連載コラム(23)役割や義務から降りてみる

 

先⽇、35歳の男性がちょっとした事件を起こして、家族と警察の⽅に連れて来られました。

⾒るからにふてくされておられ、投げやりで視線も合わせないとされません。話そうという気などさらさらないのが明らかでした。

これまでも精神的に不安定になっていくつかの病院を回ったらしいです。が、「精神科医なんて信頼できない」と⾔う気持ちであるようです。

「どの医者も少し話を聞いただけで病名をつけ、薬を飲むように⾔うというようなことを思っているらしいと家族から聞きました。

 

「しかも医師によって、病名はバラバラ。⼊院も絶対イヤだ」という感じで、どうも時間をかけても埒があきそうにはありませんでした。

 

普段は、病名をつけたり薬を処⽅したりするのが医者の役⽬です。
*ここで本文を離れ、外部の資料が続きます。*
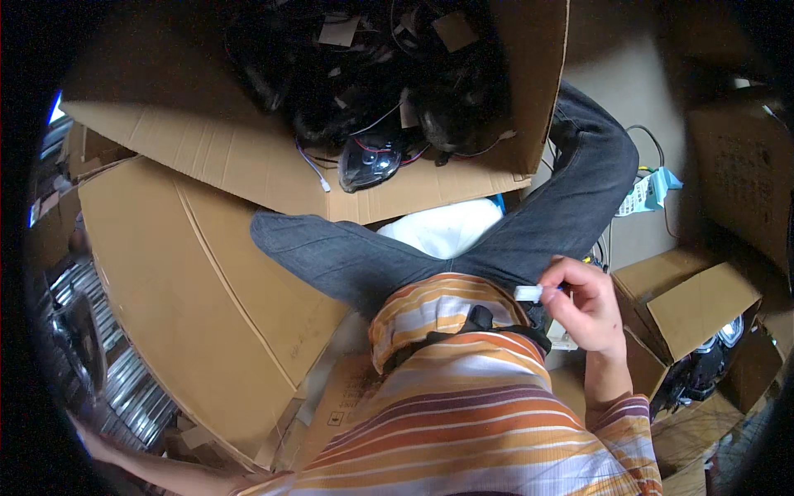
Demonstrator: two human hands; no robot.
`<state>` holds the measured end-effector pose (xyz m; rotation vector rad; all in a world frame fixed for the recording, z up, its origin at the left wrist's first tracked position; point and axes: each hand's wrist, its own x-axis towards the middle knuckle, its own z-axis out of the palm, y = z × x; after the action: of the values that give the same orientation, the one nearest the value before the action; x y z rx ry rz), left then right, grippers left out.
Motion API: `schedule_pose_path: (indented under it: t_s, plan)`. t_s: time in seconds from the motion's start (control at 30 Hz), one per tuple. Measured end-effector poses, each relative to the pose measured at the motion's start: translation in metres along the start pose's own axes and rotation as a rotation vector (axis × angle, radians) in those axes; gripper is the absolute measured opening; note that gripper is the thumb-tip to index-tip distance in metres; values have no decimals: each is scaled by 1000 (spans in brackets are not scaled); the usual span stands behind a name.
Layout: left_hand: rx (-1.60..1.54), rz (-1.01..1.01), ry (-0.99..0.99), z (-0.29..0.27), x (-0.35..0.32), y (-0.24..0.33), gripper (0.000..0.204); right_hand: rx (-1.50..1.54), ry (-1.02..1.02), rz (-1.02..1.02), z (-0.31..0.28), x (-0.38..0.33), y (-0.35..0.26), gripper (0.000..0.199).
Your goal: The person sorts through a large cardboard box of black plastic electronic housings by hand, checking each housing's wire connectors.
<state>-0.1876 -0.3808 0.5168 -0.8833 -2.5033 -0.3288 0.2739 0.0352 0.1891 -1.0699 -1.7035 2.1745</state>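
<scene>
The work in hand appears to be at an early, handling stage: a small white plug connector [526, 293] is already in the person's grasp, but it is mated to nothing that can be seen, and how much remains cannot be read from this view. It sits between 3 and 4 o'clock from the centre, just off the striped shirt [463, 397], held by the right hand [589, 307] with thumb and forefinger pinched on its near end and the other fingers curled behind. The left hand [89, 442] lies out at 8 o'clock against the dark rim, below a stack of shiny metallic pieces [124, 364]; whether its fingers are spread or closed, I cannot tell. At 12 o'clock an open carton [240, 157] holds a dark heap of lamp units, one clear-lensed headlamp [372, 161] resting by the front wall, and beside it a loose white plug [325, 186] hangs unjoined on a thin lead. More lamps [731, 332] show in a smaller carton [703, 302] between 3 and 4 o'clock, farther out. The held connector looks boxy, pale and clean, squared at its free end, with a bit of blue showing beside the fingertips, perhaps wire; its sockets are too small to make out.
</scene>
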Motion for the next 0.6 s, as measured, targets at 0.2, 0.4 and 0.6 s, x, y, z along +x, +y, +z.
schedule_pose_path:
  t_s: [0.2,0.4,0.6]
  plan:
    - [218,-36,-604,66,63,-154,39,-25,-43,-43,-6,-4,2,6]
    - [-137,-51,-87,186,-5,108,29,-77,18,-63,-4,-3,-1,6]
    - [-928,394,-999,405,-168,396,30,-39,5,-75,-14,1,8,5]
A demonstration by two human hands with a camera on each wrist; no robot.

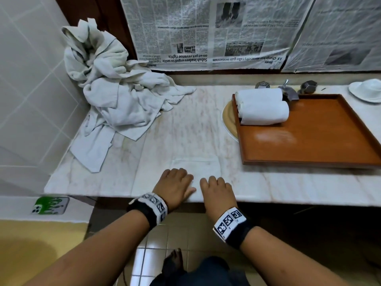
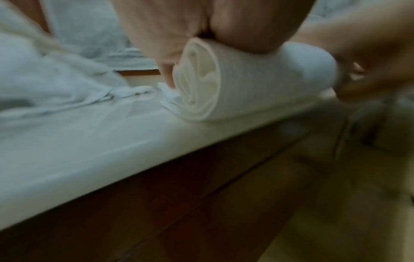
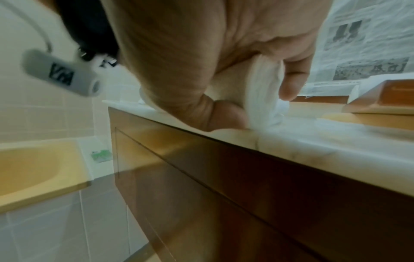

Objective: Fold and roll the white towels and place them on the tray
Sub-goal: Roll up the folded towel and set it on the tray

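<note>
A towel is being rolled near the tray, gripped by the left hand and right hand so it is being kept tight.

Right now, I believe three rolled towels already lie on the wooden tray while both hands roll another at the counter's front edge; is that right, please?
Not quite: the head view shows two rolled towels on the wooden tray, not three. The rest holds: the left hand and right hand are rolling another towel at the counter's front edge.
</note>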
しかし、それをのっけから批判され、同じことを繰り返すわけにいかなくなってしまいました。

そこで奥の⼿を使うことに決めました。

 

それは“医者を降りる”ことです。

 

患者さんの⾔うことはある意味正しいと思われます。

診察とは言え、初対⾯の相⼿に突然⼼の秘密を打ち明けろというのは無理な注⽂でだと思えなくはないと思いました。

私にもその気持ちが伝わり納得したので、まずそれを伝えました。

そして短時間で彼を分かろうとすることも、病名をつけることも、薬を勧めることも、治そうとすることからも降りることにしたのです。

 

ここまで原稿を書いていたら、義妹が家に遊びに来たので要約を聞いてもらいました。

すると、「今やっているテレビドラマを思い出したわ。弁護⼠の主⼈公が、難問題に⾏き詰まると、最後に弁護⼠バッジをわざわざ外して向き合うの。すると不思議と難問が解決する筋⽴てなのよ」と⾔うのです。

 

役割や義務から降りて、ひとりの⼈間同⼠として向き合い、話し合うことが解決につながるということだろうと解釈したのでした。

しかし、ドラマではそれが成り立ちますが、現実に医者が医者を降りるのは簡単ではありません。

 

上司が上司を降りるのも簡単ではありません。

 

親が親を降りるのも簡単ではありません。

その仕事にプライドを持っていたり、何かをやってあげることに誇りを持っていたりする真⾯⽬な⼈ほど困難かもしれないと思われます。

役割に囚われ、義務に縛られ、⼀⽅的に決めつけたり、何かをしてあげたりするという関係になると、相⼿の気持ちに寄り添い共感することが難しくなります。

そこに⼈と⼈としての関係は築きにくかもしれません。

これは役割や義務を持たされているすべての⼤⼈が陥りがちな危険な罠かもしれないと考えるのです。

 

ところで事件の顛末ですが、その後、患者さんは少しずつ⼼を開いて話をしてくれ、そうこうするうちに「おれ、⼊院する。少し休むわ」と⾔って私や家族を驚かせました。

⼿ごわい患者さんほど教わることも多いなと思います。

何かに⾏き詰まったときには、肩の⼒を抜いて深呼吸。

弁護⼠バッジを持たない私は仕事場なら「医師から私に変⾝︕」。

⼦どもに難問が出たときにも「親から私にヘンシーン︕」と唱えることにしましょうか(笑)。